Someone died. Someone not related or close to me at all. Someone whose death neither made me sad nor angry… it just made me sigh. And contemplate. And had I not met her two weeks before her death, she would have been just another statistic to me – a 55 years old female, married with a married kid, loving husband, suffered 2 months of excruciating pain because of stomach cancer and then died as expected, right on schedule.

If the cause of your cancer is self-inflicted like too much tobacco, you don’t expect cent percent sympathy, especially if you ask for a cigar to celebrate the news. You are referred to a psychiatrist then.

She was an aunt of a friend of mine and she decided one day she wants to meet me because she found out we shared a common native place. Also, she wanted to meet as many people as possible before she moved on. Sort of a compensation for years that she wouldn’t be around to socialize. I did not want to meet her per se – not because I am afraid of people who know they are dying but because I get a bit nervous around people to whom the death does not matter. They remind me of a little bit of me once upon a time, just that this is not means of an escape for them but a forever exile.

I had to meet her anyways. On her persistence, my friend drove her to my house and I suddenly felt so guilt ridden I went to her car to meet her (Had her wheelchair bound self could come up my house, she would have). We shook hands. We exchanged pleasantries. She admonished me why I didn’t come to meet her sooner.  She was wearing a bright red scarf and a night gown which had daisies on it. Everything seemed out of place. She kept on talking about all the food joints of our native place  and all I could think of was her imminent death. She asked me all about my painting classes, said she always wanted to take up art but never did and I had to pretend she is not dying and tell her it’s never too late.

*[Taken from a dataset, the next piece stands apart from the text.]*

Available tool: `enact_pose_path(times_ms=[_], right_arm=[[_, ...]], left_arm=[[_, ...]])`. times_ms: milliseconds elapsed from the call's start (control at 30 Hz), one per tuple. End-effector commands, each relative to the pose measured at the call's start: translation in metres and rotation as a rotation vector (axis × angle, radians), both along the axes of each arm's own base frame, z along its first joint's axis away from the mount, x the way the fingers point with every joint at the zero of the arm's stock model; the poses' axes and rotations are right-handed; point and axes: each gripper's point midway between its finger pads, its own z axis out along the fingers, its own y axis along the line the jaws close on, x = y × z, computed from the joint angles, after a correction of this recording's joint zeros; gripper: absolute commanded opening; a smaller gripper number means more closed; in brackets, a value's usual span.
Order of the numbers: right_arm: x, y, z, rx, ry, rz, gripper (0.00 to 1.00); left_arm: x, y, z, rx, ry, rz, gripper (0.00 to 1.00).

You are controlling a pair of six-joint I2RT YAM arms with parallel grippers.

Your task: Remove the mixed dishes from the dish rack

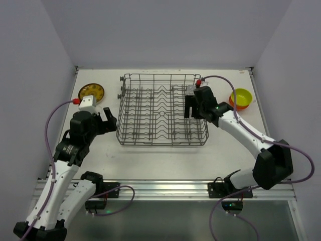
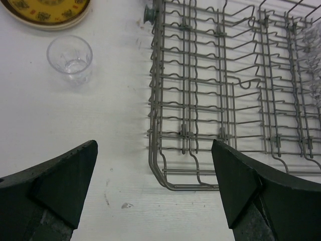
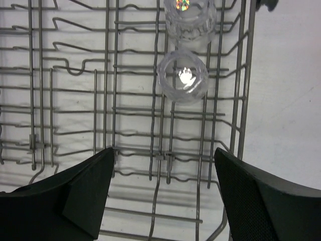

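Your left gripper [image 2: 153,188] is spread wide over bare table at the rack's [image 1: 163,109] left edge, holding nothing. A glass [image 2: 70,56] and plate [image 2: 46,11] sit upper left. Your right gripper [image 3: 163,193] is spread over the rack's right side, above two glasses [image 3: 182,76].

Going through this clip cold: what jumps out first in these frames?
The big grey wire dish rack fills the table's middle and looks nearly bare; only two clear glasses remain at its right end, right under the open right gripper. Unloaded pieces flank it: a patterned plate and a clear glass to the left, ahead of the open left gripper, and a yellow-green bowl nested on an orange one to the right.
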Motion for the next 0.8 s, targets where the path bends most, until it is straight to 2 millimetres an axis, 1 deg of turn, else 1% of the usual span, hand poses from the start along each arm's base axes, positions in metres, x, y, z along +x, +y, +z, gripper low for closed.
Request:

Sometimes, it just is too late.

Anyone can die anywhere anyhow. The point is to have no regrets – like her, who did enjoy her last cigarette on her death bed.

I had persistent cough for quite some time till a few days back.

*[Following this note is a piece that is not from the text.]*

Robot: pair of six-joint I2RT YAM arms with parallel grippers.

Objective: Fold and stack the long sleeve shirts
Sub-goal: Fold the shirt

I went to two doctors (I get paranoid) and both of them questioned, “Do you smoke?” When I said no, one of them insisted, “Are you sure you are telling me the truth? Are you sure you don’t smoke?” “No, I don’t. It is just the weather.”

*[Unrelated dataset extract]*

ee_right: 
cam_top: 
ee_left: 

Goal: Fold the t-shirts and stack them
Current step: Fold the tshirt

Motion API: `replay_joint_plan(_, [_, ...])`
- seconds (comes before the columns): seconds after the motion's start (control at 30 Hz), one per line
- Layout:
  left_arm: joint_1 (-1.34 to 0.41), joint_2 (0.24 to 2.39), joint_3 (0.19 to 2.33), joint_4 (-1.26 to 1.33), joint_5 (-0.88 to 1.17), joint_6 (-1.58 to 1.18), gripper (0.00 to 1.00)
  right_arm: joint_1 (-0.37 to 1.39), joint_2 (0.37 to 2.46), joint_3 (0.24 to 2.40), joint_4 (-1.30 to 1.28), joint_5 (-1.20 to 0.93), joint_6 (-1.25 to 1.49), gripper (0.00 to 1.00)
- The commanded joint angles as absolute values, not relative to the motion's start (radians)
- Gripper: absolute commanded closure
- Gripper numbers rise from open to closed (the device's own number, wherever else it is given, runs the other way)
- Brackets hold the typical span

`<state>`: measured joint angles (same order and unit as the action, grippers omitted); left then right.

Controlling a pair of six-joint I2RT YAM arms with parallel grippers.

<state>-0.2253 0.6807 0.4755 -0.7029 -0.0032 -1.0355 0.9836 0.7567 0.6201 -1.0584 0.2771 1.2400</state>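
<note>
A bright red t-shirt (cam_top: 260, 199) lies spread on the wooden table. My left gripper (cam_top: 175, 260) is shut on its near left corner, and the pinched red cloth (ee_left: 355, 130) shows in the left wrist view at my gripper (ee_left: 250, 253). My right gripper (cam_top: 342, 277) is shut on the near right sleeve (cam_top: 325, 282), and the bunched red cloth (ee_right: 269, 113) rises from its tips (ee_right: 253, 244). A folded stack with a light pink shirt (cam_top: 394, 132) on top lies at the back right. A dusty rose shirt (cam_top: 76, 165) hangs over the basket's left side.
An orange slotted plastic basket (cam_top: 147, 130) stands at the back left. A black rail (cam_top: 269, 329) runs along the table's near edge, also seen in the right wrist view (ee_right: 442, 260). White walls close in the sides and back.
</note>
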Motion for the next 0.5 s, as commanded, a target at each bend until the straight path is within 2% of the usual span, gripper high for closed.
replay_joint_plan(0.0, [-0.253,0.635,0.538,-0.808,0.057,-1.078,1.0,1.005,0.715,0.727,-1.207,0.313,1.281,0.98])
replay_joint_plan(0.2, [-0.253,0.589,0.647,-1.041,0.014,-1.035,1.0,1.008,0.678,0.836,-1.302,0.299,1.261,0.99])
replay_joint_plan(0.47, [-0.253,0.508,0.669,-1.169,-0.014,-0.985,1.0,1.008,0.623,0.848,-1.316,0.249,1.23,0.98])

I am yet to have my first cigarette.

I have been pushed and prodded and peer-pressured and been affectionately called a ‘loser non-user’. I have been begged and blackmailed. And through all these years, I have been tempted. There have been times when I have childishly held a pen between my fingers, sucked on it and have blown out rings of nothing. Most people I consider ‘cool’ smoke. They are the ones who live up and in the moment, who are rash and non-thinkers, who light up (in?) whichever room they walk in. I, though not afraid of death, am extremely wary of physical pain.

I know I can get cancer even if i don’t smoke ever. But somehow, whenever I am just about to be tempted enough, along comes someone who is dying of cancer or is already dead. And it makes me think of all the things I am yet to do, all the unread books and unseen TV series, all the new gadgets that are yet to come out, and I want to know I can wake up tomorrow not counting days till I have to die.

And still, if ever I get terminal cancer, I will just run away, somewhere far from all the people who will pretend I am not dying, and I will go to a beach and read and listen to music and drink sangrias all through my remaining days.

I won’t fight.

I am a coward like that.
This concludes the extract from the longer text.